▸ **Given material**
=====
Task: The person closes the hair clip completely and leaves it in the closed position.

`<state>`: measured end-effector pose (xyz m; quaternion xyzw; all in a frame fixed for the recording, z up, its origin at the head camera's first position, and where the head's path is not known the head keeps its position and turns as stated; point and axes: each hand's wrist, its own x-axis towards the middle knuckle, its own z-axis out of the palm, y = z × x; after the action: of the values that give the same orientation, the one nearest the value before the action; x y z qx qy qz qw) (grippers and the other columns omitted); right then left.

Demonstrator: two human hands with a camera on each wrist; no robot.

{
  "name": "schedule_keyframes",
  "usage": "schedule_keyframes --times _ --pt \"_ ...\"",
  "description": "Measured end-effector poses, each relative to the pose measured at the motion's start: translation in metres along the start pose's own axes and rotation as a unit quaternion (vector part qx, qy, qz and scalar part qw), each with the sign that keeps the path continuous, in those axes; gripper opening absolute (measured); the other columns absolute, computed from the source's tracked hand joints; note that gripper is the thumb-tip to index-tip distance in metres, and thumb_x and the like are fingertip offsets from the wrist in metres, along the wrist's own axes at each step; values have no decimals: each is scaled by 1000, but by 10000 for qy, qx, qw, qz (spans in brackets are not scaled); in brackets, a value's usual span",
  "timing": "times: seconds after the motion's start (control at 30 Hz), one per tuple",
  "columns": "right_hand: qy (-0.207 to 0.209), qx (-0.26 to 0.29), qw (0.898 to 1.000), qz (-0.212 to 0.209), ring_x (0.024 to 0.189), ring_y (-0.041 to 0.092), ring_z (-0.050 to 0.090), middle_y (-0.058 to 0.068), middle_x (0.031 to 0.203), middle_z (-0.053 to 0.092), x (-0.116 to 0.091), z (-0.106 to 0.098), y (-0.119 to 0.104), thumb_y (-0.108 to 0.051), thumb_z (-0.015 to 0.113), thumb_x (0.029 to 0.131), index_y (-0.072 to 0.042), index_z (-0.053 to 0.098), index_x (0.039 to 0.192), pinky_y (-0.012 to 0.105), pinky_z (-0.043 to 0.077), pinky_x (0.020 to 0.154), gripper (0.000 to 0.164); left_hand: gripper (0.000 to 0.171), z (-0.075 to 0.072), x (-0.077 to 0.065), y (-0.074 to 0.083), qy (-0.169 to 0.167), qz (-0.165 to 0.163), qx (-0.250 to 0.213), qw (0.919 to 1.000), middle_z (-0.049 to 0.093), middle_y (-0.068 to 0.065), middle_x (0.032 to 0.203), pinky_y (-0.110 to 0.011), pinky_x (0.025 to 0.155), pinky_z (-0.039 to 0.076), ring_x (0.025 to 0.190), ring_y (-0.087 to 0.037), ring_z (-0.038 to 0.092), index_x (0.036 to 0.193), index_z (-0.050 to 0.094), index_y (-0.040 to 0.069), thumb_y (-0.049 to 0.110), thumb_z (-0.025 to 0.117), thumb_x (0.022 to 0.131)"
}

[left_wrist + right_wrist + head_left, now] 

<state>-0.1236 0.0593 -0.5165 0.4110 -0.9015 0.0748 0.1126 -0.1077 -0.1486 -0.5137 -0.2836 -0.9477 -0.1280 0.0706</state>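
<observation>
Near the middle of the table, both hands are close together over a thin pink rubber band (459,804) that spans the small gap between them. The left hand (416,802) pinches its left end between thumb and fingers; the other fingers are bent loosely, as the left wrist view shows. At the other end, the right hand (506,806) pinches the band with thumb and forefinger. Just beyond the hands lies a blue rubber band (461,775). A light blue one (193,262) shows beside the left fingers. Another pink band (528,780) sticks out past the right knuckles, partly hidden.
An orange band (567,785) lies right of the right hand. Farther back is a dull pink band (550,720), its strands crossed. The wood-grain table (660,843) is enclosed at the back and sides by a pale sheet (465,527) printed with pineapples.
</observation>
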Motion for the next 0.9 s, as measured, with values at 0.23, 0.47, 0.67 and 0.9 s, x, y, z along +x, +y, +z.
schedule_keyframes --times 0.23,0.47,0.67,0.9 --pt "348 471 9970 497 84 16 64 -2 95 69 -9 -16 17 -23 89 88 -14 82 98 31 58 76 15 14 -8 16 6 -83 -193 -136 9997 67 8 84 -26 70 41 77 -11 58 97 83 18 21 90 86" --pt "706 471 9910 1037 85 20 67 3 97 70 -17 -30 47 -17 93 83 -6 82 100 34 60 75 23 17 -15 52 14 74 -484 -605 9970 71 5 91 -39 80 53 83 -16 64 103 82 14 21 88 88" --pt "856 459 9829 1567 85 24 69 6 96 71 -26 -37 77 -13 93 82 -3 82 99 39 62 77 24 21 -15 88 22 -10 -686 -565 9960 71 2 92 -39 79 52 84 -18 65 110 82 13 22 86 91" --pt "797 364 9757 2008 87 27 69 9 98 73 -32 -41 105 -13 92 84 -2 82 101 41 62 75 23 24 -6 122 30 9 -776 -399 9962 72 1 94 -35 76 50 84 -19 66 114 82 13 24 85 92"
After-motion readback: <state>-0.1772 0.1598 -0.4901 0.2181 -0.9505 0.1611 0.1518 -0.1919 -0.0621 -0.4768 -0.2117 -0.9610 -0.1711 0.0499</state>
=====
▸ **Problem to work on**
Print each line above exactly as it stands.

▸ **Response**
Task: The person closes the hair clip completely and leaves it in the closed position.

`<state>`: measured end-effector pose (xyz m; quaternion xyzw; all in a frame fixed for the recording, z up, its origin at the head camera's first position, and where the head's path is not known the head keeps its position and turns as stated; point and axes: each hand's wrist, its own x-axis towards the middle knuckle, its own z-axis out of the palm, y = z × x; after the action: of the values that give the same orientation, the one nearest the value before the action; x y z qx qy qz qw) (grippers and the other columns omitted); right then left.

Demonstrator: two human hands with a camera on each wrist; no robot.

{
  "name": "schedule_keyframes",
  "usage": "schedule_keyframes --times _ --pt \"_ ...\"",
  "description": "Measured end-effector poses, each relative to the pose measured at the motion's start: translation in metres along the start pose's own axes and rotation as a unit quaternion (vector part qx, qy, qz and scalar part qw), each with the sign that keeps the path continuous, in those axes; gripper opening absolute (measured); the other columns absolute, computed from the source's tracked hand joints; note that gripper is the thumb-tip to index-tip distance in metres, and thumb_x and the like are fingertip offsets from the wrist in metres, along the wrist's own axes at each step; values have no decimals: each is scaled by 1000, but by 10000 for qy, qx, qw, qz (spans in brackets are not scaled); in brackets, a value's usual span",
  "timing": "times: seconds after the motion's start (control at 30 Hz), one per tuple",
  "columns": "right_hand: qy (-0.207 to 0.209), qx (-0.26 to 0.29), qw (0.898 to 1.000), qz (-0.212 to 0.209), ring_x (0.024 to 0.189), ring_y (-0.041 to 0.092), ring_z (-0.050 to 0.090), middle_y (-0.058 to 0.068), middle_x (0.031 to 0.203), middle_z (-0.053 to 0.092), x (-0.116 to 0.091), z (-0.106 to 0.098), y (-0.119 to 0.104), thumb_y (-0.108 to 0.051), thumb_z (-0.015 to 0.113), thumb_x (0.029 to 0.131), index_y (-0.072 to 0.042), index_z (-0.053 to 0.098), index_x (0.039 to 0.192), pinky_y (-0.012 to 0.105), pinky_z (-0.043 to 0.077), pinky_x (0.020 to 0.154), gripper (0.000 to 0.164); left_hand: gripper (0.000 to 0.171), z (-0.075 to 0.072), x (-0.077 to 0.065), y (-0.074 to 0.083), qy (-0.169 to 0.167), qz (-0.165 to 0.163), qx (-0.250 to 0.213), qw (0.919 to 1.000), middle_z (-0.049 to 0.093), middle_y (-0.068 to 0.065), middle_x (0.032 to 0.203), pinky_y (-0.110 to 0.011), pinky_x (0.025 to 0.155), pinky_z (-0.039 to 0.076), ring_x (0.025 to 0.190), ring_y (-0.087 to 0.037), ring_z (-0.038 to 0.092), index_x (0.036 to 0.193), index_z (-0.050 to 0.094), index_y (-0.040 to 0.069), thumb_y (-0.049 to 0.110), thumb_z (-0.025 to 0.117), thumb_x (0.022 to 0.131)"
}

[left_wrist + right_wrist + head_left, now] 

<state>-0.1236 0.0593 -0.5165 0.4110 -0.9015 0.0748 0.1126 -0.1077 -0.1486 -0.5137 -0.2836 -0.9477 -0.1280 0.0706</state>
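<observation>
Near the middle of the table, both hands are close together over a thin pink rubber band (459,804) that spans the small gap between them. The left hand (416,802) pinches its left end between thumb and fingers; the other fingers are bent loosely, as the left wrist view shows. At the other end, the right hand (506,806) pinches the band with thumb and forefinger. Just beyond the hands lies a blue rubber band (461,775). A light blue one (193,262) shows beside the left fingers. Another pink band (528,780) sticks out past the right knuckles, partly hidden.
An orange band (567,785) lies right of the right hand. Farther back is a dull pink band (550,720), its strands crossed. The wood-grain table (660,843) is enclosed at the back and sides by a pale sheet (465,527) printed with pineapples.
</observation>
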Motion for the next 0.9 s, as measured, with values at 0.23, 0.47, 0.67 and 0.9 s, x, y, z along +x, +y, +z.
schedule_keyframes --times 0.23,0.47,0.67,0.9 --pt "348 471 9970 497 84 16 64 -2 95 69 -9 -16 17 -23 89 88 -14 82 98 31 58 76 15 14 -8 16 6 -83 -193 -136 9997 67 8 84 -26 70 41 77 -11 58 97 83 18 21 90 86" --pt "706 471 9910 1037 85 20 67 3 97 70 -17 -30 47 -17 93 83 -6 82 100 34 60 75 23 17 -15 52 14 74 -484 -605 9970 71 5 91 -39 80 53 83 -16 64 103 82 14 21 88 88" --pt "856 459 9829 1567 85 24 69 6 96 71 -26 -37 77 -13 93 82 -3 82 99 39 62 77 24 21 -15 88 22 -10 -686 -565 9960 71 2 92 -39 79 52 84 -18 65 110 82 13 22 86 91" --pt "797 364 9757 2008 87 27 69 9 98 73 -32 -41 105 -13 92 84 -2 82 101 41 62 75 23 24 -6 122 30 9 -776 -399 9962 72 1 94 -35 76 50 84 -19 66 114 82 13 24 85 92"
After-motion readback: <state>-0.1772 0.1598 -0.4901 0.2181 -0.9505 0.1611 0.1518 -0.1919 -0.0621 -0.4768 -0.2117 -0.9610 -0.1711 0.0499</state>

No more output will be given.